School replied to say that he would have to spend the next two days in isolation, or else wear shoes from their facility, which means shoes worn by other students. This isn’t something that her son could tolerate and they knew that this would be the case. She spoke to the school again and they said that there was no other option other than isolation and the uniform policy must be kept to at all times.
They have kept him at home rather than send him in for a day in isolation. They do not think that children should be punished or shamed because their shoes have broken and they are upset. Their son has good attendance up to this point.
Many parents are contacting me to say that they are supportive of their school’s uniform, but not of the way in which it is being enforced. They say that their best attempts are not good enough, and that they find themselves blamed for things that they cannot control.
Inflexible and punitive polices alienate both young people and their families, and lead to bigger problems down the line. Isolation is a serious sanction which should not be used for minor infractions. You can’t build a social contract through control.

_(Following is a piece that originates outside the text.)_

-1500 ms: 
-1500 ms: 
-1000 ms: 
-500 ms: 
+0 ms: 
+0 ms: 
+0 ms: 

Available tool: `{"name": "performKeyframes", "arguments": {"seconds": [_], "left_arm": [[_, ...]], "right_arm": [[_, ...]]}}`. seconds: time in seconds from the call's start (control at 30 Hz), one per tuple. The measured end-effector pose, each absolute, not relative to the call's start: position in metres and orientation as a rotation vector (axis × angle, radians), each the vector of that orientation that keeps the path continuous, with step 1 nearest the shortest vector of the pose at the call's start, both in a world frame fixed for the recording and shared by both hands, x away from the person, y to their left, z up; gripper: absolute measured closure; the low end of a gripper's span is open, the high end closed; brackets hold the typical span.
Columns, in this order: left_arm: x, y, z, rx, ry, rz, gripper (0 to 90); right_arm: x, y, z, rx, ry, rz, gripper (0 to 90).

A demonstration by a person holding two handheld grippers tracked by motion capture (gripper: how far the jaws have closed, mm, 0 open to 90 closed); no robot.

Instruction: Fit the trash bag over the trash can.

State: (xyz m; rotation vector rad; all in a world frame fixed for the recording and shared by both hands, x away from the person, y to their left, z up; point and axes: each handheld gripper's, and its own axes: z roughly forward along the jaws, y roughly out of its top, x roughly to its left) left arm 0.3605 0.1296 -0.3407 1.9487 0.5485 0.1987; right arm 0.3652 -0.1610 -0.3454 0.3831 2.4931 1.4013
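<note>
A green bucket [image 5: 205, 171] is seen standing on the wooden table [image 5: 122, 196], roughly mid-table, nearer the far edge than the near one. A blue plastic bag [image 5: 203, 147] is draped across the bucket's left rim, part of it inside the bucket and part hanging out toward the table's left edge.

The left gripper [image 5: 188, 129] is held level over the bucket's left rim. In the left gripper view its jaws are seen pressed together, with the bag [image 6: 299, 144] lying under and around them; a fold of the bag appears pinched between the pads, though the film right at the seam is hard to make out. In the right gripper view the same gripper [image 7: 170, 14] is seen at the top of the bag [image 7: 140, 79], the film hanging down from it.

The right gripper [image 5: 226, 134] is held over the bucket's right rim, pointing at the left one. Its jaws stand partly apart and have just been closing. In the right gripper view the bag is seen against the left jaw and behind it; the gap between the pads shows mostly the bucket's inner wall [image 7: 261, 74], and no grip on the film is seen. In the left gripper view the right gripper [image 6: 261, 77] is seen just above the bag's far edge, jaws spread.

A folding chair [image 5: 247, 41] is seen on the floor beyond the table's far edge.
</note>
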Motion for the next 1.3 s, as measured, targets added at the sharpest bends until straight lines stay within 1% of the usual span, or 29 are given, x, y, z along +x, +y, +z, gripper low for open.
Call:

@veckansglitter@naomicfisher Again, that's not what I said. I have no issue with the concept of a uniform but they are generally excessively strict in high school. Primary schools are usually much more relaxed so how does wearing blue socks instead of black ones suddenly affect their learning at age 11?
Why is it so important for 11-16 year olds to dress in a strictly enforced uniform in order to be educated, and then totally unimportant for 16-23 year olds to do the same?
If it’s about preparing for work, why is that only important when they are younger?
@veckansglitter@naomicfisher I didn't say it was, I just don't get why they need to be clones at school. Why can't my son have blue hair or my daughter wear nail varnish? It doesn't affect their learning.
@ttroughton@naomicfisher It's madness, I'm fortunate that we are relatively comfortable in terms of salary but I spend far more on uniform than I do on normal clothes. It must be a nightmare for a lot of parents. £8 for branded PE socks that they wear for an hour a week!
@naomicfisher How can it be legal to, and why would anyone sane, punish a child for having parents too poor to buy parts of the strictly enforced uniform?